◆ ACTIVITY ◆
Up to and including the line containing "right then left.", set down each line of the entries below exactly, starting from the first, and leave out the rest.

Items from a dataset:
"""

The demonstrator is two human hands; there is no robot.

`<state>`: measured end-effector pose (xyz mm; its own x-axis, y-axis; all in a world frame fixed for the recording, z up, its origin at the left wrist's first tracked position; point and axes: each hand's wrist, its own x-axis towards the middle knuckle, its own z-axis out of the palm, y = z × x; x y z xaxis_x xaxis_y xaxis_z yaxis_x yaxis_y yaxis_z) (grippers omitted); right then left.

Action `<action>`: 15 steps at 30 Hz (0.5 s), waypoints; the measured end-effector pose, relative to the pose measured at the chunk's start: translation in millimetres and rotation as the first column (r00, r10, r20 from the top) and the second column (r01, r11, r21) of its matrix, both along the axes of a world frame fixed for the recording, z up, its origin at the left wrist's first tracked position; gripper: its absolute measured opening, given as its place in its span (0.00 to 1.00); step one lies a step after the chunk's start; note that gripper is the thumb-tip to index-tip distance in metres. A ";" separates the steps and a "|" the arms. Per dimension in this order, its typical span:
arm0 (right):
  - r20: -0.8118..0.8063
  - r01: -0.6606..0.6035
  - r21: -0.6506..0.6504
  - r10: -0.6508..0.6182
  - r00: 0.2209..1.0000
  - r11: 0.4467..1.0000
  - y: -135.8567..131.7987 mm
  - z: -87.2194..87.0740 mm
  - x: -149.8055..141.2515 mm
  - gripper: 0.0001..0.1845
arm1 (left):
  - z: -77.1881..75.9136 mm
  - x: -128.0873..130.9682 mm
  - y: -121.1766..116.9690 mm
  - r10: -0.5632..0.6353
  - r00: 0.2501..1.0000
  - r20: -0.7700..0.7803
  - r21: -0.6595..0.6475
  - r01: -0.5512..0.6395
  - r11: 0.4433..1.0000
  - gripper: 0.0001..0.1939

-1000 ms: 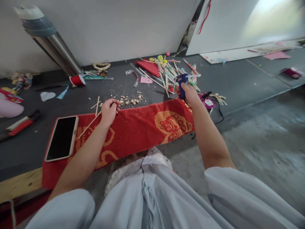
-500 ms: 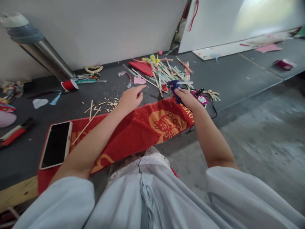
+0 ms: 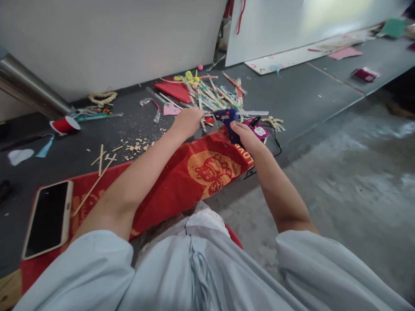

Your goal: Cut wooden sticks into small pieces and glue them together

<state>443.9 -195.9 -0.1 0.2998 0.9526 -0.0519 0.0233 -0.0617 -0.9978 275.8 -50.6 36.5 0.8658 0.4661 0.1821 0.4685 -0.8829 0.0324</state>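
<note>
My right hand is wrapped round the handle of a blue hot glue gun. A clear glue stick juts from its back end, and its nozzle points left. At the nozzle is my left hand, its fingers closed together; what they pinch, if anything, is hidden. Both hands are above the far edge of a red towel with a gold pattern. Behind them lies a heap of thin wrapped sticks. A pink paper heart rests just beyond my left hand.
On the towel's left end lies a phone, with thin wooden sticks beside it. Small wood bits are scattered nearby. A red thread spool and a steel flask are at the left. A purple packet lies by my right hand.
My left hand has moved right to the glue gun's nozzle, and its extended forefinger has folded in. The glue gun has turned more level. The view has shifted right.
</note>
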 end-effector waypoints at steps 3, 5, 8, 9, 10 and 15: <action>-0.106 0.008 0.068 -0.001 0.994 0.998 0.8 -3.9 3.4 0.29 | 1.4 3.0 0.8 0.019 0.999 -0.030 0.013 -0.018 1.000 0.18; -0.150 0.020 0.104 -0.004 0.989 0.994 0.4 -5.7 5.4 0.29 | 1.0 4.9 3.6 0.044 0.999 -0.028 0.013 -0.043 0.999 0.18; -0.200 0.027 0.136 0.001 0.980 0.990 -2.0 -7.0 8.2 0.27 | -2.2 7.3 11.2 0.110 0.994 0.005 0.005 -0.110 0.994 0.17; -0.221 0.024 0.142 0.007 0.975 0.990 -3.1 -6.9 9.1 0.27 | -3.6 7.9 14.2 0.146 0.989 0.016 0.004 -0.146 0.989 0.17; -0.244 0.018 0.145 0.018 0.970 0.989 -4.4 -6.5 9.9 0.27 | -4.9 8.5 17.5 0.188 0.982 0.021 0.002 -0.188 0.982 0.17; -0.375 -0.058 0.157 0.113 0.920 0.986 -11.5 -1.4 13.3 0.26 | -5.9 11.4 35.9 0.379 0.925 0.039 -0.119 -0.372 0.921 0.16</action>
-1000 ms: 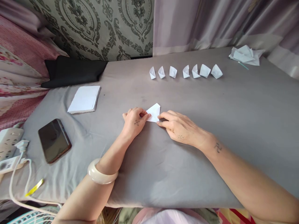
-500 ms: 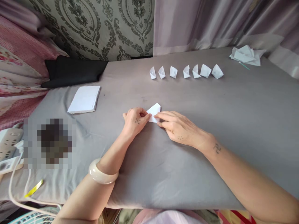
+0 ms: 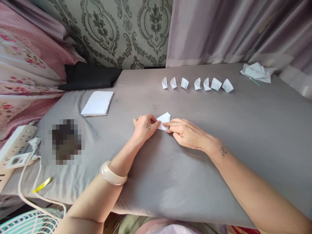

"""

◆ SOLUTION TO THIS EXERCISE ◆
The demonstrator is two human hands; there is no robot.

`<state>`: measured end-effector pose (xyz mm; its own x-axis, y-axis; all in a world frame fixed for the recording, z up, its origin at the left wrist's first tracked position; point and axes: each hand's wrist, its own x-axis towards the middle knuckle, its own z-axis out of the palm, y = z × x; x y z xaxis_x xaxis_y xaxis_z yaxis_x yaxis_y yaxis_z) (grippers omitted); right then left.

Work on this exercise is now finished.